In the tenth Fast and Furious film, Momoa plays a villain whose toenails are painted purple and pink, with a lavender car to match, and who enjoys laughing maniacally as he blows up co-star Ludacris’s car. “I’m a peacock at the highest level and I’m having the time of my life,” he grins.

This is fascinating to me. What could possibly be a better development for this franchise than “Jason Momoa as a pastel aficionado and madman who blows up a car belonging to Ludacris, who went to outer space in a NoS-powered Pontiac in the previous movie”? I honestly do not know. I keep wondering where the franchise can go from the absurd lengths it reaches each movie and then, pow, here we are. It’s thrilling, in a way. I hope Jason Momoa’s character drives a hovercraft through the streets of Paris.

The best part is that we really can’t rule this one out. We can’t rule anything out. There is almost nothing that could happen in these movies that would shock me at this point.
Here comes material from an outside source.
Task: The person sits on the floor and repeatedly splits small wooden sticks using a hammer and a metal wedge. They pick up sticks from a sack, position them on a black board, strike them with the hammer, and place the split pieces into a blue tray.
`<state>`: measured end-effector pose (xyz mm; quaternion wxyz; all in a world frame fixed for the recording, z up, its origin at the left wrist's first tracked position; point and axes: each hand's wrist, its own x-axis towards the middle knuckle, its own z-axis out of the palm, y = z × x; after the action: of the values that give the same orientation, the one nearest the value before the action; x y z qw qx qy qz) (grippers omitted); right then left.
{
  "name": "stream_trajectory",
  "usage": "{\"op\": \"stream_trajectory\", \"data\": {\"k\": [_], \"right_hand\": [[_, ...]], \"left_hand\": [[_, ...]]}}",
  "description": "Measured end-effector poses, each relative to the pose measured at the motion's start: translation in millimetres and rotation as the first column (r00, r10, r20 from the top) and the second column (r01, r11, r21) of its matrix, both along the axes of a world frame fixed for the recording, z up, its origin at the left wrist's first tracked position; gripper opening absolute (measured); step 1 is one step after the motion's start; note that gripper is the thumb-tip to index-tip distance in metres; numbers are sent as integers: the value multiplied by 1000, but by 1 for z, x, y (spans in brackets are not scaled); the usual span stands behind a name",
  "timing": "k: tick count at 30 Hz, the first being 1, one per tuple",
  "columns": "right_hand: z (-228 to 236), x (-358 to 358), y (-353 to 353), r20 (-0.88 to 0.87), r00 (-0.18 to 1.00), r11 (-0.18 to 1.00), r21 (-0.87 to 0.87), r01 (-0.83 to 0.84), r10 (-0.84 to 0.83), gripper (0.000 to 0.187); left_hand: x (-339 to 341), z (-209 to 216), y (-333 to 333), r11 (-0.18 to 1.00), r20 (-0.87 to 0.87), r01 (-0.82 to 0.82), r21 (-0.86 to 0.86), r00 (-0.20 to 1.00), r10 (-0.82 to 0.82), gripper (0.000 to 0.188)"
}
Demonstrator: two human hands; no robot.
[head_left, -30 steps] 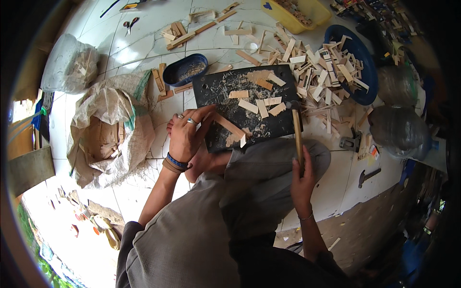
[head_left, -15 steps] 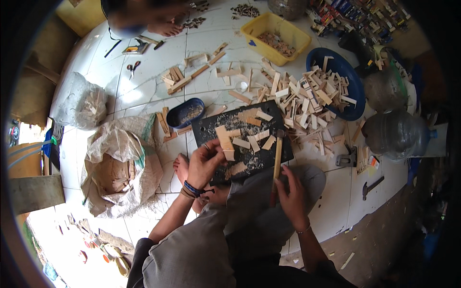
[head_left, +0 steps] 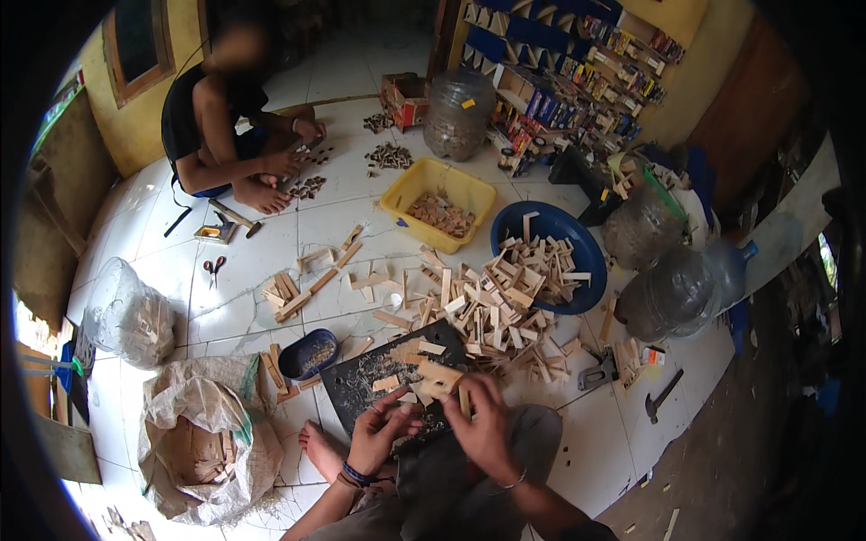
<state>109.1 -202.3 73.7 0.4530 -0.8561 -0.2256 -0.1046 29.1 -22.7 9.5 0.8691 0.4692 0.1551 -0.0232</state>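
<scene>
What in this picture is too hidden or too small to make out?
- Head view: the right hand covers how the wooden stick is gripped.
- The sack folds over its contents.
- The items on the shelves are too small.
- The other person's face is blurred.

Head view, single camera: we look from a seated wearer's head, down and forward over a tiled floor [head_left: 271, 261]. The fisheye lens bends straight edges toward the dark round rim. Nearest to us, low centre, are the left hand [head_left: 379, 437] and right hand [head_left: 483, 424] over a dark board [head_left: 361, 383]. Mid-distance: a blue basin [head_left: 577, 234] and yellow tub [head_left: 410, 185]. Farthest: another person [head_left: 225, 117] and shelves [head_left: 577, 63] at top.
</scene>
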Motion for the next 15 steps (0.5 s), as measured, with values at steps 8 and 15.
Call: {"op": "stream_trajectory", "data": {"k": [8,15], "right_hand": [[42,187,-72,341,934,911,-343,230,-107,33],[20,244,-86,70,987,815,-574,-76,142,38]], "left_hand": [[-26,8,25,989,-13,135,53,991,-135,49],[-64,-12,49,989,9,120,85,993,-121,49]]}}
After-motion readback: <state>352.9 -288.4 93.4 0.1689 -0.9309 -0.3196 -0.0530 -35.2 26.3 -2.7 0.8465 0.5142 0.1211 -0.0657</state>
Again, thrilling.

ITEM NUMBER FIVE – Fargo… still good


The television version of Fargo is better than it has any right to be and has been since the very first season, thanks in large part to Billy Bob Thornton playing a hitman named Lorne Malvo and the guy in the screencap up there whose name was Calamity Joe and sold various forms of illicit paraphernalia out of the back of his van, including bags of clean urine. Every season has told a new story with all new characters and almost everything has been a blast. It’s a good show.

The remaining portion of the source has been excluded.